No doubt about it, the most difficult primary choice in Western Pennsylvania is the one facing Democrats in the 12th Congressional District.
It's Jason Altmire vs. Mark Critz, two incumbents pitted together by the crafty Republicans who redesigned the state's congressional map. They are locked in a political duel to the death, with the April 24 loser packing up his Capitol Hill office at year's end, while the winner gets to run in the fall against Republican Keith Rothfus.
The district looks like a malnourished hammerhead shark winding through six counties: southern Lawrence, all of Beaver, northern Allegheny, northern Westmoreland, southern Cambria and northern Somerset.
Given the similar records that cast Mr. Altmire of McCandless and Mr. Critz of Johnstown as conservative Democrats, many voters will have a tough time telling them apart. Not so the Post-Gazette, which favors Mr. Altmire for the nomination.
Seeking his fourth term, Mr. Altmire, 44, disappointed many of his constituents, along with this editorial board, when he voted two years ago against the Affordable Care Act, a high priority for President Barack Obama and congressional Democrats.
Mr. Critz, 50, worked then for late Rep. John Murtha, but he says that he, too, would have rejected the plan. Now that the bill is law, both congressmen say they will resist efforts to repeal it.
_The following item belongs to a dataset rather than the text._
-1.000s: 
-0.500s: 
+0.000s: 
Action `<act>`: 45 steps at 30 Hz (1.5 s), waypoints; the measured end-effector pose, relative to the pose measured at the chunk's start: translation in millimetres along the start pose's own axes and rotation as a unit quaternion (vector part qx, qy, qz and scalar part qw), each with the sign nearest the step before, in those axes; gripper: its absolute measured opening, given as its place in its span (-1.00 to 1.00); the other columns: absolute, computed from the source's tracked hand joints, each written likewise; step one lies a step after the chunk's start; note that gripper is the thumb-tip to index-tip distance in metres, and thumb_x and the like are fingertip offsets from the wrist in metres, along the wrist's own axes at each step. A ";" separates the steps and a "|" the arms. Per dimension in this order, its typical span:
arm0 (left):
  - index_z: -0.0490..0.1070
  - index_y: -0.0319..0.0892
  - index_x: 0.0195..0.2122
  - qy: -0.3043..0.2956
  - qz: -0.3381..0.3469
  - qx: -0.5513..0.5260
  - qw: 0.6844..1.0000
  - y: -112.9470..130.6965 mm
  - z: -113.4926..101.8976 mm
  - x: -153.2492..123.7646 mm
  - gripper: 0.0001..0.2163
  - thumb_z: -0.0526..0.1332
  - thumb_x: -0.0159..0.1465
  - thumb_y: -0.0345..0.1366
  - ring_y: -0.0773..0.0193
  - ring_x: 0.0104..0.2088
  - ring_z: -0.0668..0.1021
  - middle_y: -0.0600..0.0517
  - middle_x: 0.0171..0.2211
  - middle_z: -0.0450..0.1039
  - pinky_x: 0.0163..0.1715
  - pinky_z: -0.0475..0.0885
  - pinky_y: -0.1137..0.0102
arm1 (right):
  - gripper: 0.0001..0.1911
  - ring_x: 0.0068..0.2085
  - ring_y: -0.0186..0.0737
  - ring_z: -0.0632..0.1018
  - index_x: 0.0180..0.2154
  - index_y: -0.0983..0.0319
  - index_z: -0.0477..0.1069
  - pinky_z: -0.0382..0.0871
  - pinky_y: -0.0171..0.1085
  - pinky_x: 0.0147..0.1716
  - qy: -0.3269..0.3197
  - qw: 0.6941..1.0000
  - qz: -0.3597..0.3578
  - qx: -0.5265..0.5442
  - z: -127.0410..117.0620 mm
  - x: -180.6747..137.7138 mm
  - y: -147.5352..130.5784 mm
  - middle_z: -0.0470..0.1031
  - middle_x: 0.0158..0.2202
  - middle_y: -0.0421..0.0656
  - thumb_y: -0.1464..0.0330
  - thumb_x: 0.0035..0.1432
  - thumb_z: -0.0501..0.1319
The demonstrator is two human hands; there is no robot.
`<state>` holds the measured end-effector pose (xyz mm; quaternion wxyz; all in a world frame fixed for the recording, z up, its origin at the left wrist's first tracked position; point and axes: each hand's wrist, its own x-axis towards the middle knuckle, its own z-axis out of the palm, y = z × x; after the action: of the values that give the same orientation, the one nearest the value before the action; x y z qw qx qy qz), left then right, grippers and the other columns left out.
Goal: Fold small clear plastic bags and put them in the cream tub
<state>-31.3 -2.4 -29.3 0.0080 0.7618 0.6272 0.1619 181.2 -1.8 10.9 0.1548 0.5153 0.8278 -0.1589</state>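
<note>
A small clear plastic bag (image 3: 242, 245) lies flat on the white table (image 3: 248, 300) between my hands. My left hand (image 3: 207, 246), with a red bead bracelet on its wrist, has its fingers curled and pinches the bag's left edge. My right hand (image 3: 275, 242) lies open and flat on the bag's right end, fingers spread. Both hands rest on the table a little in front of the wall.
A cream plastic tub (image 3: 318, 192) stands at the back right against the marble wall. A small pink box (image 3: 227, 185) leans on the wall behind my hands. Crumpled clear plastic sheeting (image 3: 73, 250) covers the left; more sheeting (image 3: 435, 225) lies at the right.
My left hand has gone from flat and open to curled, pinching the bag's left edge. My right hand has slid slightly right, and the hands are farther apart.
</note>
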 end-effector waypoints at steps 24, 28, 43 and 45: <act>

The similarities don't end there. Both want the United States out of Afghanistan in a way that doesn't sacrifice the military's gains. Both say an Iran with nuclear weapons is unacceptable and that sanctions need a chance to work. Both voted to bar the Environmental Protection Agency from regulating greenhouse gases. Both are opposed to abortion.
Some Democrats may see their differences as slight, but we find them significant. Mr. Altmire voted to abolish "don't ask, don't tell," which forced gay soldiers to hide their homosexuality. He said if soldiers are willing to fight and die for their country, they should be able to serve openly. Mr. Critz voted against repeal.
Mr. Altmire has voted "at every opportunity" to fund Planned Parenthood because he sees access to contraception as part of being pro-life. Mr. Critz has voted to deny federal funds.
Mr. Altmire voted yes to ban the use of troops in Libya without Congress' approval; Mr. Critz voted no. Mr. Altmire has cast votes to reduce the use of fossil fuels and develop energy alternatives, while Mr. Critz is more interested in protecting the coal industry.
During their interview with Post-Gazette editorial writers, Mr. Altmire also showed a keener understanding of key legislation.
They may vote the same on many issues and, despite competing in the primary, share a respect for each other. But Democrats should see enough differences to nominate Jason Altmire as their candidate in the 12th District.